The line that contains "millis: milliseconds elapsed" marks the end: retype the data below exactly from its first line through that line.

(Collected data entries)
━━━━━━━━━━━━━━━━━━━━
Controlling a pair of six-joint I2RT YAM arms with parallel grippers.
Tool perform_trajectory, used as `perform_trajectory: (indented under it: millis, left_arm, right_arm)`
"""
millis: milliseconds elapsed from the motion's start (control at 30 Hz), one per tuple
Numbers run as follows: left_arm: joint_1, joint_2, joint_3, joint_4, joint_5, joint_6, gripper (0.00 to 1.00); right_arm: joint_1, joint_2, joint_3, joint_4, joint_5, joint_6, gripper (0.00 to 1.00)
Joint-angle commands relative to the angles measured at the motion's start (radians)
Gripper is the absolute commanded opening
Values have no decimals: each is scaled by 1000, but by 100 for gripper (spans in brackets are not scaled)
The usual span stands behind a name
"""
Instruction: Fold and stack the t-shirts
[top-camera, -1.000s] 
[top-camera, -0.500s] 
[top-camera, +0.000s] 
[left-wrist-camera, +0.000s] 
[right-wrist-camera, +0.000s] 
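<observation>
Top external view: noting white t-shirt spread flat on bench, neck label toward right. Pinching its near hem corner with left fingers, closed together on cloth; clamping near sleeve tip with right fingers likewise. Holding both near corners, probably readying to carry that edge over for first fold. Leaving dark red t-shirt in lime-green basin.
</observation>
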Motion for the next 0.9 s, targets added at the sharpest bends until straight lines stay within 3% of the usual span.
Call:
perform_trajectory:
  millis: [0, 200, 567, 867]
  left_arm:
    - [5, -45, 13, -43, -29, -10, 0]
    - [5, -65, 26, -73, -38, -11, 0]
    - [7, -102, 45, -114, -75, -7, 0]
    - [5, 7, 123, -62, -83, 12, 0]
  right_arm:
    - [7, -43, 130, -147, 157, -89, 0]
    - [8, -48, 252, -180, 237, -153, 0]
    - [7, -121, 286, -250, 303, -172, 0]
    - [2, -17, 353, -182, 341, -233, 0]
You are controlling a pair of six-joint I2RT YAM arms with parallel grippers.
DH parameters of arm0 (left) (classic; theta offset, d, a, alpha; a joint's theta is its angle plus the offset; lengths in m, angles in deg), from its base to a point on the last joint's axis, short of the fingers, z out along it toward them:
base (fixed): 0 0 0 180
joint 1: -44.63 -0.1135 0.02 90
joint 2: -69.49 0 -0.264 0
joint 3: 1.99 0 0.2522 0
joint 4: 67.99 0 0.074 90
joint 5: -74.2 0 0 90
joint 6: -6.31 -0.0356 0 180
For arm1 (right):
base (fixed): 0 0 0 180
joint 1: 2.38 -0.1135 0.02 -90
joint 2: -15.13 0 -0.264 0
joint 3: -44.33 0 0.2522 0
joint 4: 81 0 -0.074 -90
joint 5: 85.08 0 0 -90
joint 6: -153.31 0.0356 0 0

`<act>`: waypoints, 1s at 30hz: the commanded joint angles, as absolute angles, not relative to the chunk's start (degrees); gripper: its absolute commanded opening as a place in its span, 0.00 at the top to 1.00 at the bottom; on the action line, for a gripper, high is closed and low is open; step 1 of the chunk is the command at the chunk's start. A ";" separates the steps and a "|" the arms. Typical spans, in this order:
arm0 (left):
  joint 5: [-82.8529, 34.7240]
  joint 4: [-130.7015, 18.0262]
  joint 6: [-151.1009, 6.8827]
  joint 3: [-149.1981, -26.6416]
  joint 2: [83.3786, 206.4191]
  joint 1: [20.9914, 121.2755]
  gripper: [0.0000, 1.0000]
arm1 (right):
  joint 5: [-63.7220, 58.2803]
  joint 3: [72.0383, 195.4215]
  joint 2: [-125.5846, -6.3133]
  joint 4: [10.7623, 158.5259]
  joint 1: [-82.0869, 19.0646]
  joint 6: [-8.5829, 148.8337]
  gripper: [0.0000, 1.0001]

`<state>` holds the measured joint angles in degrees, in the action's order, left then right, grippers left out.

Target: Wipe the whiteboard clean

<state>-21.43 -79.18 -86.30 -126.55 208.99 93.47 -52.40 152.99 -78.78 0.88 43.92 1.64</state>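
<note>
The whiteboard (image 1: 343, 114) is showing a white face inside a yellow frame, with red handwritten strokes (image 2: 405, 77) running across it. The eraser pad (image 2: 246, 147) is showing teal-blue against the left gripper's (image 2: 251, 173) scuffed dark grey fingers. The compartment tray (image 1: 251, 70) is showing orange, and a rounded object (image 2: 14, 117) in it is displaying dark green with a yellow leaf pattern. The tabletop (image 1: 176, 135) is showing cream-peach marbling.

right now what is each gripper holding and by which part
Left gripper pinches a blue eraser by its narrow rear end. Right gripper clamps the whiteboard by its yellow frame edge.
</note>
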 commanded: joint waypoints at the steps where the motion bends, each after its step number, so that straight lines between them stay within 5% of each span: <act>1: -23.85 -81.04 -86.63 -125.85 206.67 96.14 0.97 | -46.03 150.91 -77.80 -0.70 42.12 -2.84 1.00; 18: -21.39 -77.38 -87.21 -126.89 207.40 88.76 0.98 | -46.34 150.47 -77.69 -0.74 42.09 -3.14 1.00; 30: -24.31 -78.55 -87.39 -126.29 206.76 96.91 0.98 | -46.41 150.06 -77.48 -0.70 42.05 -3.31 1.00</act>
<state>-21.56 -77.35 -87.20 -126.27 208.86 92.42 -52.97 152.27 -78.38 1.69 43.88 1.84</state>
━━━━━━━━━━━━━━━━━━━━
(Answer area):
Controlling a pair of six-joint I2RT YAM arms with parallel grippers.
Tool perform_trajectory, used as `perform_trajectory: (indented under it: millis, left_arm, right_arm)`
"""
millis: milliseconds elapsed from the motion's start (control at 30 Hz), one per tuple

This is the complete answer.